To them, the U.S.-led coalition attacks on Afghanistan is truly an attack on Islam, and these fundamentalist Pakistani cricket moms' sympathies lie mostly with the Taliban and even Osama bin Laden.

These mujahida come from the generations of women from their 20s through their 60s who have rediscovered Islam. In "Clash of Civilizations," a much quoted book here in these times, author Samuel Huntington chronicles the "Islamic Resurgence" in countries from Algeria to Afghanistan over the last three decades. Students and intellectuals made up the militant "shock troops," he says, but urban middle class people composed the bulk of the movement. Here in Pakistan, that includes the housewife mujahida.

From her sitting room in a cozy Islamabad neighborhood, with wide gates that swing open into driveways, Amira Ahsaan, a veteran political leader, has a special vantage point from which to observe this activity. A mother of four children, she chose not to work after earning her master's degree in biology from Qaid-e-azam University, studied Western society during several years living in New York and now spearheads education about Islam among women.

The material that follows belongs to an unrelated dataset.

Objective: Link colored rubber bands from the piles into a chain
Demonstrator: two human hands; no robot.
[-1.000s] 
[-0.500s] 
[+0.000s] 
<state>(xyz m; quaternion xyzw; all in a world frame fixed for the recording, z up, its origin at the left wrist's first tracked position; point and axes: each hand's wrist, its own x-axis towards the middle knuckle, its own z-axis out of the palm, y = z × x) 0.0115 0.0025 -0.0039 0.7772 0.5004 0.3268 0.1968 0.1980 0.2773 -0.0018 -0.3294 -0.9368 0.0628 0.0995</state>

She watches the jihad work now being done by housewives and women professionals and says it's modeled after the historical story of Hazrat Khansa, a mother and poet at the time of the Prophet Mohammed, who urged her four boys to fight for Islam in jihad. She extolled them: "Go into the midst of the thickest of the battle, encounter the boldest enemy and if necessary embrace martyrdom." They died "shaheeds," martyrs.

"Our maternal expression is for Islam. It's not just for men. This is our special role in jihad," she says. "In Islam, women are not prophets. They are the mothers of prophets. This is the role of women. She prepares men for jihad. She is not Jesus. She is Mary." The hadiths, the sayings of the Prophet Mohammed and a guide for Muslims, she says, assigns the reward of jihad to a mother from conception to weaning. She is considered a ribat, one who guards the frontier of Islam. A woman who dies in childbirth gets the reward of a shaheed, a martyr.